Er staat een man voor de deur. Met een koffer in zijn ene hand. En een doos in de ander. Hij komt namens de gemeente Den Haag. En geeft advies over energiezuinig wonen. Beter voor het milieu. En voor mijn portemonnee.
Ik zeg: entree.
De doos gaat open. Spaarlampen, een douchewatcher (piept als ik te lang douche), een knijpkat (met de hand oplaadbare zaklamp) en nog meer energiebesparende attributen.
Ik zeg: bedankt.
De koffer gaat open. Een stapel formulieren verschijnt.
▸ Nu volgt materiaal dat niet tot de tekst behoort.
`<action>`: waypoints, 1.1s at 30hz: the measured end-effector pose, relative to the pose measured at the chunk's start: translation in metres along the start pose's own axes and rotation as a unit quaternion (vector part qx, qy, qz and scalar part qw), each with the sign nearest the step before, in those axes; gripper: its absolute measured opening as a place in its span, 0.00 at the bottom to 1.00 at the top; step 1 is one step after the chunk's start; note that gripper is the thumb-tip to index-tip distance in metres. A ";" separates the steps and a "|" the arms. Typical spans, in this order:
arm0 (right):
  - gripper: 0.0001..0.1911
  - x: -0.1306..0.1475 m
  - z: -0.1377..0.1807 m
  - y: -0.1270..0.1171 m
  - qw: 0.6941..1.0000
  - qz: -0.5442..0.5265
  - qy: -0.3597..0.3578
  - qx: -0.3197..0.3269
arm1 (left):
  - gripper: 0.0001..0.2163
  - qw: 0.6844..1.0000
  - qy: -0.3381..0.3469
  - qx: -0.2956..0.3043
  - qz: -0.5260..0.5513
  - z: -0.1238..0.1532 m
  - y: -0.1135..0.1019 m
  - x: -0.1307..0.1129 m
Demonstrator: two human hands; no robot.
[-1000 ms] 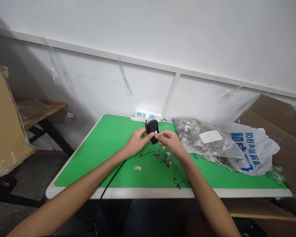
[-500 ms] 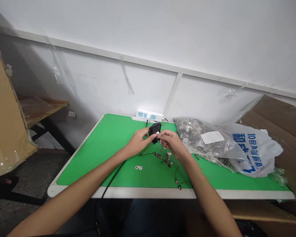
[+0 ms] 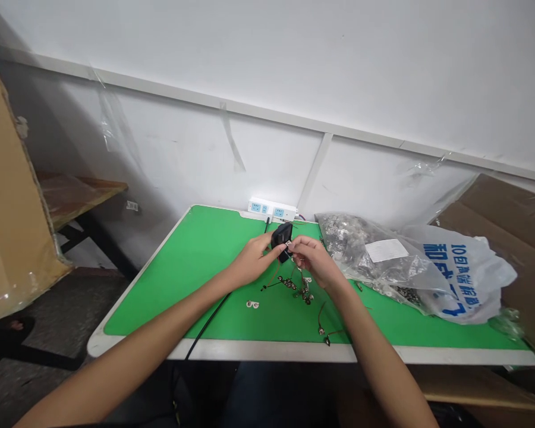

Hij vraagt. En vinkt aan. Hoe vaak per week draai je een wasje? Heb je een vaatwasmachine? Heb je een aquarium? Kook je op gas? Ook persoonlijke vragen. Hoe vaak douche je per week? Hoeveel betaal je per maand aan gas, water en licht? Heb je nog andere elektrische apparaten in huis?
Ik zeg: uhmmm….
We lopen door het huis. De keuken. De badkamer. De slaapkamer. De keuken ziet er goed uit. Vink. De ventilatie in de badkamer is goed. Vink. Slaapkamerdeur moet beter geïsoleerd. Kruis. De druk in de CV ketel is te laag. Kruis. Isolatie achter de verwarming. Dat missen we ook. Kruis.
Ik zeg: excuus.
De formulieren zijn ingevuld. Eindoordeel. Mijn huishouden heeft een redelijk laag energieverbruik. Maar het kan beter. Een boekje met tips volgt. Volgend jaar wil hij weer komen. Om te zien of we vooruitgang hebben geboekt.
Ik zeg: helaas.
Volgend jaar kom ik niet meer in aanmerking voor zijn advies. Het is alleen voor mensen met een ooievaarspas. Waar ik als student recht op had. Inmiddels ben ik student af. Dubbele pech. Geen pas, wel aan de slag. “Ach”, zegt de man, “het nieuwe gemeentebestuur geeft toch weinig om duurzaamheid. Misschien ben ik volgend jaar mijn baan wel kwijt.”
Ik zeg: shit.
Dat is pas dubbele pech. Slecht voor het milieu. En voor zijn portemonnee.